After after much trial and error I have come to a point where I don't know how to proceed. My goal was to port the cfw from steward to the K3P. But now I'm not sure of it. Here are the things I tried:
I put stewards fw on a sdcard and booted it. Works as expected with the wrong screen settings etc. After that I check the possibility to run stewards fw from the external sdcard. flashing the internal card and opening the device is not so easy with the K3P. I checked the original firmware and it supports chroot! That means you can put any rootfs on the external sd-card and mount it as new root without changing the internal card!
I compiled my own rootfs with some changes with the configuration from steward and tried to port some emulators. I started with the git from steward and his changes to the emulators are very hard to track and a little, lets say destructive. They work for the RS97 and nowhere else. The problem with the tracking is, that he often commited patched code as initial commit. No way to know what changes he made but to find the original source and check that against the git repo.
I figured that the repos of dmitrysmagin are the source of some of the emulators steward and I used from the RZX-50.
I compiled the snes9x4d and ran it on the K3P. I was very disappointed. I had hoped for at least a small performance increase compared to default fw and the precompiled version of snes9x4d for the stock fw. There is none that I could see.
My next test was gngeo.
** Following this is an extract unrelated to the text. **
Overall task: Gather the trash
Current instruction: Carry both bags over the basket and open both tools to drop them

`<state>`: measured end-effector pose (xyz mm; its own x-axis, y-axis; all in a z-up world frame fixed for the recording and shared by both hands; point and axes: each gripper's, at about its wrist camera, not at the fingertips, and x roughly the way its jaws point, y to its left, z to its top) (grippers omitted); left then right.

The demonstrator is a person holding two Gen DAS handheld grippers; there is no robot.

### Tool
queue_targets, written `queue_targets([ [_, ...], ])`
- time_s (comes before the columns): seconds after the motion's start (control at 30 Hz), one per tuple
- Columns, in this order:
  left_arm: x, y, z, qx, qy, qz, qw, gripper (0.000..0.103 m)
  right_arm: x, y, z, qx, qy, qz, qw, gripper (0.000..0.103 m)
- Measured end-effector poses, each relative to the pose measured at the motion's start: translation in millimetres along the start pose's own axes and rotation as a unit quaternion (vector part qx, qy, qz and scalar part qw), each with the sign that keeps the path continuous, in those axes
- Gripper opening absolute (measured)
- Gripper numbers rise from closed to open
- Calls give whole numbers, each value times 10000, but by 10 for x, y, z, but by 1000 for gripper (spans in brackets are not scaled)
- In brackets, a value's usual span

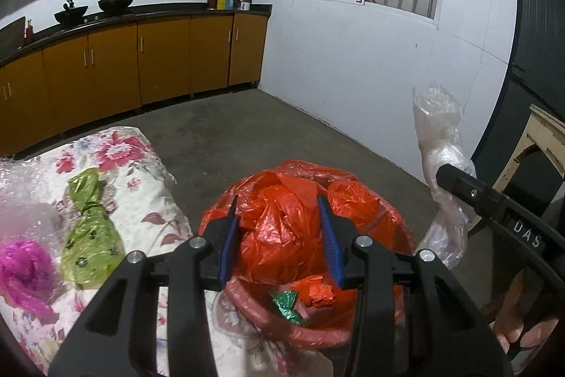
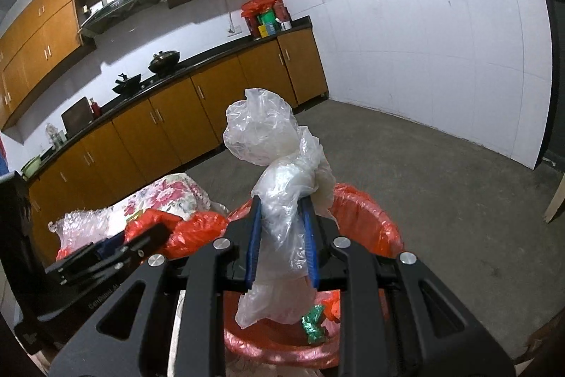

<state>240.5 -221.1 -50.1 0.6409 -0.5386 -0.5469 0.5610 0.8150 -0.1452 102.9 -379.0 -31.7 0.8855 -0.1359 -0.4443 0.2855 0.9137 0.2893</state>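
Left gripper (image 1: 279,235) clamped on crumpled red plastic bag (image 1: 282,218), right gripper (image 2: 282,242) clamped on crumpled clear plastic bag (image 2: 279,165), both hanging over red-lined round bin (image 2: 385,228) beside floral-clothed table (image 1: 141,200).

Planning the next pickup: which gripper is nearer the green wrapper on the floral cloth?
Left. The left gripper, shut on an orange bag, is beside the green wrapper; the right gripper is farther off, past the bin.
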Motion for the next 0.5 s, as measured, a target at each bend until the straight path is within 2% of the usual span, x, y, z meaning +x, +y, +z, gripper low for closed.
queue_targets([
  [0.4, 313, 20, -24, -52, 213, -50, 9997, 42, 144, -118, 36, 233, -32, -39, 9997, 23],
  [0.5, 360, 11, -32, -60, 272, -55, 9996, 45, 165, -149, 52, 276, 6, -8, 9996, 25],
])
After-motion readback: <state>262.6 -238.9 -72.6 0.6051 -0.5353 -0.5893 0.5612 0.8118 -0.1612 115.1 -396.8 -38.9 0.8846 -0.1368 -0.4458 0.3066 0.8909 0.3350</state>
I read in the RS97 thread that it runs neo-geo at 60fps on stewards fw. I compiled it for my test on the K3P and ran "Puzzle Bobble / Magic Drop". I got barely 45fps with drops to 30. Tested on the RS97 and its the same. No where near 60fps
I don't think that implementing the hardware IPU scaling will bring up the FPS either. As far as I know, scaling was only used to bring the original resolution of the emulated hardware to the resolution of the device, but even with the unscaled image of the snes, emulation is still to slow, so scaling isn't the main problem.
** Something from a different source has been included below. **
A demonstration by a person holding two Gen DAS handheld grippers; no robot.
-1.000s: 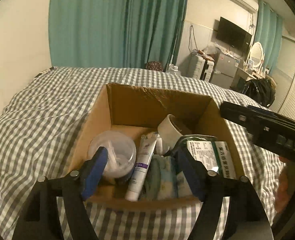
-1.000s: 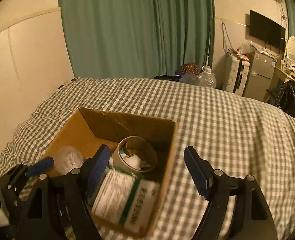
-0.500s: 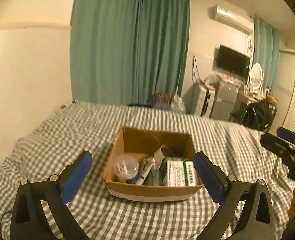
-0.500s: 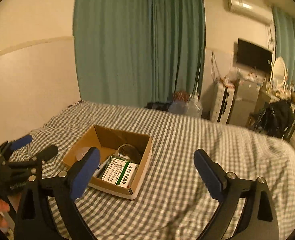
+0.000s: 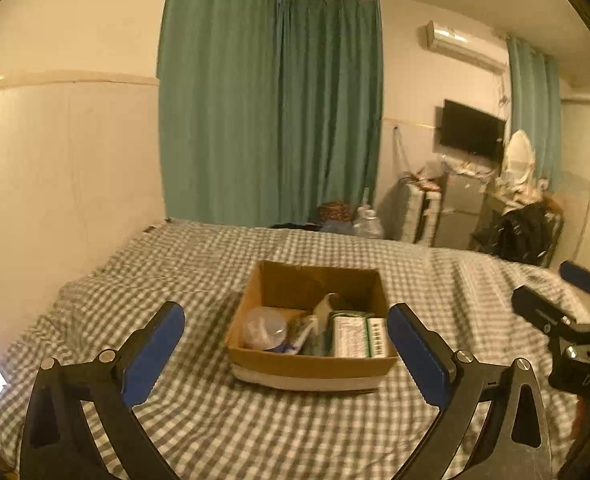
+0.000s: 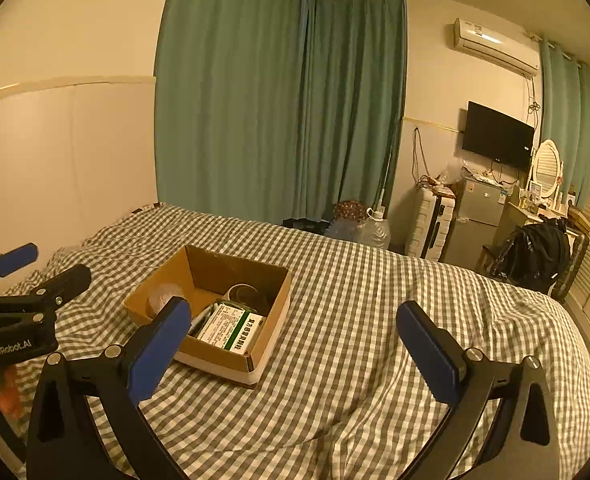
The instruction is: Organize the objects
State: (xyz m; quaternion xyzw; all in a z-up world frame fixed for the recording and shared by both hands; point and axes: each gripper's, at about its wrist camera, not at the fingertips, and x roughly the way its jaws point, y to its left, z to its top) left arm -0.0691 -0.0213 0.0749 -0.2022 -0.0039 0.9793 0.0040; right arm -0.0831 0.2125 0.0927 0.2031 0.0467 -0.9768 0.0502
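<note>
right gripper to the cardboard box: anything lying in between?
Nothing. In the right wrist view only bare checked bedspread lies between the open right gripper and the cardboard box, which sits ahead and left.

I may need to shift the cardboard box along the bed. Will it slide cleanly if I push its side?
Probably not. The cardboard box sits on a soft, wrinkled checked bedspread, which would likely bunch ahead of it. Its thin walls may flex. The green-and-white carton and other contents add weight, so tipping seems unlikely.
</note>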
For OpenDingux: I tried the opendingux rootfs and used chroot on it. With this, you can run all the software from the the opendingux localpack. Problem is, that some of it seems to be optimized for the A320 IPU and you get a distorted screen and a lot of "unkown function" messages in the console. Disabling the scaling sometimes helps.
I think I'm with
@lemmywinks here: The device is cheap and not bad for what it does, but has severe limitations.
Right now I think it would be better to compile some software for the stockfw instead of doing it all over with a new fw.
I would love to see python and pygame on the device.
What are your thoughts?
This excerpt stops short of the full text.